クリント・イーストウッド監督の硫黄島2部作が話題になっている。米軍兵士を描いた「父親たちの星条旗」と、日本守備隊を描いた「硫黄島からの手紙」である。

 「手紙」のほうを見た。たしかに栗林忠道司令官役の渡辺謙は好演している。だが、ものたりない。親米派の栗林中将、西竹一中佐のヒューマニズムと、ファナチックな軍国主義者の対立というのは米国映画だからいいとしても、戦闘場面があっさりしている。


 映画を見た元生存兵は途中で席を立った。「実際はあんなもんじゃないよ」「悲惨でむごいものだった」と語っている。(読売新聞12月9日夕刊)

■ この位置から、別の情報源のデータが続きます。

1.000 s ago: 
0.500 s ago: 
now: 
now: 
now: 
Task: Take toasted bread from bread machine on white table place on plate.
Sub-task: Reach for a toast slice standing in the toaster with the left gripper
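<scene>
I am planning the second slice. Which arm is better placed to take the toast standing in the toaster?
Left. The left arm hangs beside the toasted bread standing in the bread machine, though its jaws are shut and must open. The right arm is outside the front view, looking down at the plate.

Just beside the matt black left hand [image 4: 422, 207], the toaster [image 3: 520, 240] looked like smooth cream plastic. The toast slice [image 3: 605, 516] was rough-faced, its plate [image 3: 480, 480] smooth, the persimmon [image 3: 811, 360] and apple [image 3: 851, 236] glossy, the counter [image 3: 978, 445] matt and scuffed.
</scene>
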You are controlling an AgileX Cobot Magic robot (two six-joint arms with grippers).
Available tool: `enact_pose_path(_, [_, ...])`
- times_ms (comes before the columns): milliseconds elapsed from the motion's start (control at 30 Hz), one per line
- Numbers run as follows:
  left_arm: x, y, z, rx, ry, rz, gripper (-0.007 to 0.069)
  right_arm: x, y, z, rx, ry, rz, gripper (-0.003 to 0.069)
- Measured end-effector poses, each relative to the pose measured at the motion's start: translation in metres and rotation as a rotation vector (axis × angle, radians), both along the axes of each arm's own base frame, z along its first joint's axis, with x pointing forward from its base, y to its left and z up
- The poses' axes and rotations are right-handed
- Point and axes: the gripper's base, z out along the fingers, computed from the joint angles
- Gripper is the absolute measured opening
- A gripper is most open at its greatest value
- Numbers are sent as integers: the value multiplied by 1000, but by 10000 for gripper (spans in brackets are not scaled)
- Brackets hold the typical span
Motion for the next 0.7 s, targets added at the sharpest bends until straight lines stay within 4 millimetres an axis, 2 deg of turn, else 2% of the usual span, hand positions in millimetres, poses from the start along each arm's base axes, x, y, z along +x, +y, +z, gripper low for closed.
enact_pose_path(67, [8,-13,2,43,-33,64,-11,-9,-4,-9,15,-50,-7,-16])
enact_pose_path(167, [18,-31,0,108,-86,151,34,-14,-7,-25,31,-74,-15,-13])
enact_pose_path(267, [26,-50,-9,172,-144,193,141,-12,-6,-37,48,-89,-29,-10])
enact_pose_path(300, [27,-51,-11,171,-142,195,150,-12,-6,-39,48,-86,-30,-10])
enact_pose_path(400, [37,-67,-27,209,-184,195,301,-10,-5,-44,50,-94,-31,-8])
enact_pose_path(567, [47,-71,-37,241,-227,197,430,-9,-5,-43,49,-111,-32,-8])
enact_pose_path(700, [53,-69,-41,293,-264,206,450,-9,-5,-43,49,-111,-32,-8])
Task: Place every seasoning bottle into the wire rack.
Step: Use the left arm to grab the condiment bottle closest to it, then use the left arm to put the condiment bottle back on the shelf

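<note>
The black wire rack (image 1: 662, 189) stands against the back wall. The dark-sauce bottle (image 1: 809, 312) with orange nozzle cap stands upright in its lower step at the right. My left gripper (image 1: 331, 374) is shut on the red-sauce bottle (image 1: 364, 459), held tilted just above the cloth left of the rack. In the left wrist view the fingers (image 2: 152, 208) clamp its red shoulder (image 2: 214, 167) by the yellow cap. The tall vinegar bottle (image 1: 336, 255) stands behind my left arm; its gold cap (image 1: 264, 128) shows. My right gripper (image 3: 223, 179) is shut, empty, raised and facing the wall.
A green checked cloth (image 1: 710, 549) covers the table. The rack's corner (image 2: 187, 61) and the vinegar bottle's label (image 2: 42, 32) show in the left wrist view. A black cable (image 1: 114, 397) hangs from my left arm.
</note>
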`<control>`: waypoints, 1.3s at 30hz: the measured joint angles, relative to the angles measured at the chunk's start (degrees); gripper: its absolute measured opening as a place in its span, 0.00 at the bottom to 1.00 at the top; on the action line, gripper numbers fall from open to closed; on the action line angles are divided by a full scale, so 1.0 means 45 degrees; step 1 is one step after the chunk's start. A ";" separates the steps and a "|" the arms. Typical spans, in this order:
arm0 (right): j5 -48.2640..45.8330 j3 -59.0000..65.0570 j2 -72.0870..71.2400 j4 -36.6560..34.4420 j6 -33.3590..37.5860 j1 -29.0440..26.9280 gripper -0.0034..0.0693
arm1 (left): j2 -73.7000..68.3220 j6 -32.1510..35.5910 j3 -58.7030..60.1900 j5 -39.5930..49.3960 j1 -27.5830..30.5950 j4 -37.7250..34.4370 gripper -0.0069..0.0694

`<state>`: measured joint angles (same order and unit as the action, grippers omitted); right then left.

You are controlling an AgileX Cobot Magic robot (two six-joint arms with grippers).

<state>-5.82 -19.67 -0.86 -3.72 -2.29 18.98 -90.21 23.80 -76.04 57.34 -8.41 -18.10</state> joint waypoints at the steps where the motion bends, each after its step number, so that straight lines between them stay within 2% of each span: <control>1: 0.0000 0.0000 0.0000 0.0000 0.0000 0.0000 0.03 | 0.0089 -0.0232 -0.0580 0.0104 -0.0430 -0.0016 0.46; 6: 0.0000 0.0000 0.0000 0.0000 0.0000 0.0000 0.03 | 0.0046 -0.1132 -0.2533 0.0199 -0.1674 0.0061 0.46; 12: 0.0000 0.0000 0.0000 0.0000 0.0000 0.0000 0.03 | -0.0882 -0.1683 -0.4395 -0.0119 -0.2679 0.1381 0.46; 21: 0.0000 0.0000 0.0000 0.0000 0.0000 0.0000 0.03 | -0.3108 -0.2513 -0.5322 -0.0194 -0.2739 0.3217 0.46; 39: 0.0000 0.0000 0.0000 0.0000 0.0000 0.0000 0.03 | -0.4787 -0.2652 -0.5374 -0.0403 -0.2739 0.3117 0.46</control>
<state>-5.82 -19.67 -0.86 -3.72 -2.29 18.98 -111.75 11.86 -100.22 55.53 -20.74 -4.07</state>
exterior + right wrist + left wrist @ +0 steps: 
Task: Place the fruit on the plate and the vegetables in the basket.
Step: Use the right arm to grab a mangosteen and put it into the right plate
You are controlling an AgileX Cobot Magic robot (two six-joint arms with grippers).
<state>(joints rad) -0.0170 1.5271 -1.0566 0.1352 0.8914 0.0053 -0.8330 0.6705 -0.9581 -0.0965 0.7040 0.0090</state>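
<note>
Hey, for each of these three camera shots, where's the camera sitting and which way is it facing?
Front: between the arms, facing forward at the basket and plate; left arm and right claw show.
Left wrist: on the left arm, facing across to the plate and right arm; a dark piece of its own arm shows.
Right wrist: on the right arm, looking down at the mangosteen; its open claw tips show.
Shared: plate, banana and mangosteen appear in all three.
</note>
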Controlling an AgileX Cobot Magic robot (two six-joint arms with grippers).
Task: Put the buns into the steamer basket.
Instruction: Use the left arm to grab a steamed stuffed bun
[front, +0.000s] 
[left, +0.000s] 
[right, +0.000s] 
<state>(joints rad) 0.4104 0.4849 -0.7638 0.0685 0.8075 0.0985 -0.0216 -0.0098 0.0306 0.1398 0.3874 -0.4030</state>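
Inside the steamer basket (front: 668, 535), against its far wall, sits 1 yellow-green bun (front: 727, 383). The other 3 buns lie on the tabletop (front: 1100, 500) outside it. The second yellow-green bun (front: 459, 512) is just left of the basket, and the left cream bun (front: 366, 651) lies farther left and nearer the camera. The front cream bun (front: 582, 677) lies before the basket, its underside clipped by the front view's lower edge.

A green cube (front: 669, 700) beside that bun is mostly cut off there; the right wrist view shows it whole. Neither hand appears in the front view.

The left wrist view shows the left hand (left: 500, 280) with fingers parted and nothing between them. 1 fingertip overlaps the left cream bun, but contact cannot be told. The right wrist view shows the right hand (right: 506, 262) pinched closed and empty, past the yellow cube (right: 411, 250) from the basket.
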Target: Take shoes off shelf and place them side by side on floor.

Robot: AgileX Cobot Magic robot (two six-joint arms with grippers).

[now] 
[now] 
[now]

 以前、硫黄島の壕(ごう)に入ったことがある。赤土の地肌から硫黄のガスを含んだ蒸気がもやもやと立ち上っていた。むっとする熱と湿気と硫黄のガスで5分と我慢できなかった。ここで、水も食糧も断たれ1カ月余り耐えた。映画では表現できないかもしれない。


 海軍中尉・大曲覚氏の手記がある(「別冊知性1太平洋戦争の全貌」河出書房1956年)。摺鉢山(すりばちやま)奪回を目指す戦友は次々に倒れ、陸軍第26戦車連隊に合流した。指揮官は映画では伊原剛志が演じる西中佐。戦車隊に戦車はない。


 ……「おーい、海軍さん、まわりの死体をかき集めて、そのなかにかくれな」と言われた。兵士は、近くの戦死者の腹を裂き内臓を取り出すと、自分の上着のボタンを外して押し込み、死んだふりをして敵を待つ。


 ……「硫黄島の戦死者は戦死してまで、こうやって戦闘しているのだ。靖国神社どころじゃないね。いったい何回殺されると、本当にあの世にいけるのか」。兵士の声は怒りでふるえていた。


 ……M4戦車が接近してくる。死体の山から立ち上がった兵士が手りゅう弾を投げつける。動かなくなった戦車から米兵が逃げだす。その戦車に飛びつき、砲塔を逆に向けて砲撃戦を始める。超低空の敵戦闘機の爆撃でM4は吹き飛ぶ。80メートル前方から敵戦車が火炎放射器の火を噴きながら進んでくる。


 栗林中将は、大本営への決別電報で「麾下(きか)将兵の敢闘は真に鬼神を哭(なか)しむるものあり」「宛然(えんぜん)徒手空拳(としゅくうけん)を以(もっ)て克(よ)く健闘を続けた」と部下の敢闘を強調した。だが、大本営の軍服を着た官僚は、電報を改竄(かいざん)して公表した。なぜか。このいきさつは梯(かけはし)久美子「散るぞ悲しき」(新潮社)に詳しい。(専門編集委員)

私が一番この映画で気になってるのは、二宮らの演じる日本兵が誰も彼も、血色がよく、肉付きがいいこと。当時の兵隊さんは、「もっとスリム」ではなかったか? ←この意味、わかるよ?